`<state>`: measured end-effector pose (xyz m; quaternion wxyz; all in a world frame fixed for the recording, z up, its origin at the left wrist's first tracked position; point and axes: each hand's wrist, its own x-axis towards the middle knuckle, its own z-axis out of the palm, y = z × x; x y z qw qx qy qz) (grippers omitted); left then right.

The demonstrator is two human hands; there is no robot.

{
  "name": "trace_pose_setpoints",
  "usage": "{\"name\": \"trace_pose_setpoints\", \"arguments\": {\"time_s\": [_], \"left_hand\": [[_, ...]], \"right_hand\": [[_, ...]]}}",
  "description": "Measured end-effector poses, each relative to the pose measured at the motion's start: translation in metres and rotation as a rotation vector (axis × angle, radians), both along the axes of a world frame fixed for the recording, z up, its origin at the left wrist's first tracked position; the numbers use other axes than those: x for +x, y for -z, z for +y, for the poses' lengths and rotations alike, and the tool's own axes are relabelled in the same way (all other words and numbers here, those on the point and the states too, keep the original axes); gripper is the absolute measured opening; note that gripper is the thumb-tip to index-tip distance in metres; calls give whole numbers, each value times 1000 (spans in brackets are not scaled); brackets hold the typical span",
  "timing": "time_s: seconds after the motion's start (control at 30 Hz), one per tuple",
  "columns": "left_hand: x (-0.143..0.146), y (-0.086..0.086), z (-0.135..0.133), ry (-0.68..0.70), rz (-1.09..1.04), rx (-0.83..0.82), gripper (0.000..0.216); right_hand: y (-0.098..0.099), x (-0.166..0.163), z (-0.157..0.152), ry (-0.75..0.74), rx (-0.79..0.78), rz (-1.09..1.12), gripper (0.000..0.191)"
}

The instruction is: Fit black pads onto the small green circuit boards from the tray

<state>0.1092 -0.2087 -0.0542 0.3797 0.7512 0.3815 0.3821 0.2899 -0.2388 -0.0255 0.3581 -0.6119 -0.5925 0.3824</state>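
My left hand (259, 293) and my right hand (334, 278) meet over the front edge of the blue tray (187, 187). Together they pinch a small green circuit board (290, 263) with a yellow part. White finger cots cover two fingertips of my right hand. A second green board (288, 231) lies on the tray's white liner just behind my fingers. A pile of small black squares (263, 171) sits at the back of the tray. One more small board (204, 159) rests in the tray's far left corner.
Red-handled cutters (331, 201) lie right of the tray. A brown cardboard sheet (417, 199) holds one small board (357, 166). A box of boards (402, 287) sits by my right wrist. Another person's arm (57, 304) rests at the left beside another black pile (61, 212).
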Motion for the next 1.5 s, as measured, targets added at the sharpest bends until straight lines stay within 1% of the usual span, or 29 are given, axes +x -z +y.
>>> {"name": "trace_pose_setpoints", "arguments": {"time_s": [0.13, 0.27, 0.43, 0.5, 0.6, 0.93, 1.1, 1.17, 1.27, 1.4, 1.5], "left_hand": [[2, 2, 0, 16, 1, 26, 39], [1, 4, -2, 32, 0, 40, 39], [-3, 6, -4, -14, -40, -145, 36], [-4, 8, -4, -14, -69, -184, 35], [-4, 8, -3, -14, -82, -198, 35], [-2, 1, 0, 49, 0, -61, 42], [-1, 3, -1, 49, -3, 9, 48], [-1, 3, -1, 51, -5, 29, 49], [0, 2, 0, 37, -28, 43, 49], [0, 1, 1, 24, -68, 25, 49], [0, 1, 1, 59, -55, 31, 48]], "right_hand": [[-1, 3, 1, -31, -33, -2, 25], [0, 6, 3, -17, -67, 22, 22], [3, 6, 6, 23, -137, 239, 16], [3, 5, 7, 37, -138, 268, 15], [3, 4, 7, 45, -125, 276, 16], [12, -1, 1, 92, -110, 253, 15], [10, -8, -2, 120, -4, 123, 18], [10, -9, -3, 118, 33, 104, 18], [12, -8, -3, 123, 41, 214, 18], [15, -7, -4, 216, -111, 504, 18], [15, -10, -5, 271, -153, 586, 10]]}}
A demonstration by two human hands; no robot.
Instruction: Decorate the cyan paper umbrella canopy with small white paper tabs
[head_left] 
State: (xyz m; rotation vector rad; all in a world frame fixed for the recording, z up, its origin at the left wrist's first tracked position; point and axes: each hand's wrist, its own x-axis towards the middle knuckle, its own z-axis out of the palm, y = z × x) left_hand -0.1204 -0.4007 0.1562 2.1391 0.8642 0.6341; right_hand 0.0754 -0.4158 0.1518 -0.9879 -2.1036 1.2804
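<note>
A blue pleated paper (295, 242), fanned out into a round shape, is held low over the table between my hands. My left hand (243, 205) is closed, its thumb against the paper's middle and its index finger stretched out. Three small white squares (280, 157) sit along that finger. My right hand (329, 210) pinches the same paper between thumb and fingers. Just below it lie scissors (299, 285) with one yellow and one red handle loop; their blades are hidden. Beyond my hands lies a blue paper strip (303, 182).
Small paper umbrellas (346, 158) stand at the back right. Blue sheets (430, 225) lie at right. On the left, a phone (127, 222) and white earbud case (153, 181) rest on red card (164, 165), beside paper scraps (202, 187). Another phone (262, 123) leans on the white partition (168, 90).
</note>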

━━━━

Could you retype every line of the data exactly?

# EXERCISE RESPONSE
`<state>`: measured end-effector pose (xyz m; quaternion wxyz; all in a world frame fixed for the recording, z up, its origin at the left wrist's first tracked position; point and axes: each hand's wrist, its own x-axis towards the middle knuckle, its own z-axis out of the palm, y = z × x; x y z qw qx qy qz) (grippers omitted); left then right.

The demonstrator is two human hands; there is no robot.

{
  "name": "trace_pose_setpoints",
  "usage": "{\"name\": \"trace_pose_setpoints\", \"arguments\": {\"time_s\": [_], \"left_hand\": [[_, ...]], \"right_hand\": [[_, ...]]}}",
  "description": "Measured end-effector poses, each relative to the pose measured at the motion's start: translation in metres and rotation as a rotation vector (axis × angle, radians), both along the axes of a world frame fixed for the recording, z up, its origin at the left wrist's first tracked position; the numbers use other axes than those: x for +x, y for -z, z for +y, for the poses' lengths and rotations alike, and the tool's own axes are relabelled in the same way (all other words and numbers here, those on the point and the states too, keep the original axes); gripper is the absolute measured opening; note that gripper is the thumb-tip to index-tip distance in metres; calls give whole numbers, each value times 1000 (spans in brackets are not scaled); brackets hold the typical span",
  "timing": "time_s: seconds after the motion's start (control at 30 Hz), one per tuple",
  "columns": "left_hand: x (-0.143..0.146), y (-0.086..0.086), z (-0.135..0.133), ry (-0.68..0.70), rz (-1.09..1.04), rx (-0.83..0.82), gripper (0.000..0.216); right_hand: y (-0.098..0.099), x (-0.166..0.163), z (-0.157..0.152), ry (-0.75..0.74), rx (-0.79..0.78), rz (-1.09..1.12), gripper (0.000..0.191)"
}

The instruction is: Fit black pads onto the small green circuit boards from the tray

<state>0.1092 -0.2087 -0.0542 0.3797 0.7512 0.3815 0.3821 0.2899 -0.2388 -0.0255 0.3581 -0.6119 -0.5925 0.3824</state>
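My left hand (259, 293) and my right hand (334, 278) meet over the front edge of the blue tray (187, 187). Together they pinch a small green circuit board (290, 263) with a yellow part. White finger cots cover two fingertips of my right hand. A second green board (288, 231) lies on the tray's white liner just behind my fingers. A pile of small black squares (263, 171) sits at the back of the tray. One more small board (204, 159) rests in the tray's far left corner.
Red-handled cutters (331, 201) lie right of the tray. A brown cardboard sheet (417, 199) holds one small board (357, 166). A box of boards (402, 287) sits by my right wrist. Another person's arm (57, 304) rests at the left beside another black pile (61, 212).
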Motion for the next 1.5 s, as measured, targets added at the sharpest bends until straight lines stay within 1% of the usual span, or 29 are given, axes +x -z +y.
>>> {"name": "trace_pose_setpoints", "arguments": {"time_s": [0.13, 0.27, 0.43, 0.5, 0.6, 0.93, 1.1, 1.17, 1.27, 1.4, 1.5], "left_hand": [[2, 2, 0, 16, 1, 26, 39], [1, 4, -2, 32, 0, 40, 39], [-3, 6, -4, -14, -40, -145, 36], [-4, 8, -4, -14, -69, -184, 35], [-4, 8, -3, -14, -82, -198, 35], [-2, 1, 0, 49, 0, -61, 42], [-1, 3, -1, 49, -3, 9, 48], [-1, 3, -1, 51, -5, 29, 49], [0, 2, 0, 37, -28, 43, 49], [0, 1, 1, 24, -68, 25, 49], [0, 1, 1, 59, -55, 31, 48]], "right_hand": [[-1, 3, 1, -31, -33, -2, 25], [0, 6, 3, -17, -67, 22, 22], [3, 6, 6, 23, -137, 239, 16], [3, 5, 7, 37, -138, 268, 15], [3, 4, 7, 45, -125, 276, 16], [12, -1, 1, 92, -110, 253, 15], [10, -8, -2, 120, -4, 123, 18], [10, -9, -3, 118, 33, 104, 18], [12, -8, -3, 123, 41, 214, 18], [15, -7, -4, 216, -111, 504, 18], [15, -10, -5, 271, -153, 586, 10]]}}
A demonstration by two human hands; no robot.
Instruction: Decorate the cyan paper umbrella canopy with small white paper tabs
[head_left] 
State: (xyz m; rotation vector rad; all in a world frame fixed for the recording, z up, its origin at the left wrist's first tracked position; point and axes: each hand's wrist, its own x-axis towards the middle knuckle, its own z-axis out of the palm, y = z × x) left_hand -0.1204 -0.4007 0.1562 2.1391 0.8642 0.6341; right_hand 0.0754 -0.4158 0.1518 -0.9879 -2.1036 1.2804
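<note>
A blue pleated paper (295, 242), fanned out into a round shape, is held low over the table between my hands. My left hand (243, 205) is closed, its thumb against the paper's middle and its index finger stretched out. Three small white squares (280, 157) sit along that finger. My right hand (329, 210) pinches the same paper between thumb and fingers. Just below it lie scissors (299, 285) with one yellow and one red handle loop; their blades are hidden. Beyond my hands lies a blue paper strip (303, 182).
Small paper umbrellas (346, 158) stand at the back right. Blue sheets (430, 225) lie at right. On the left, a phone (127, 222) and white earbud case (153, 181) rest on red card (164, 165), beside paper scraps (202, 187). Another phone (262, 123) leans on the white partition (168, 90).
</note>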

No additional output will be generated.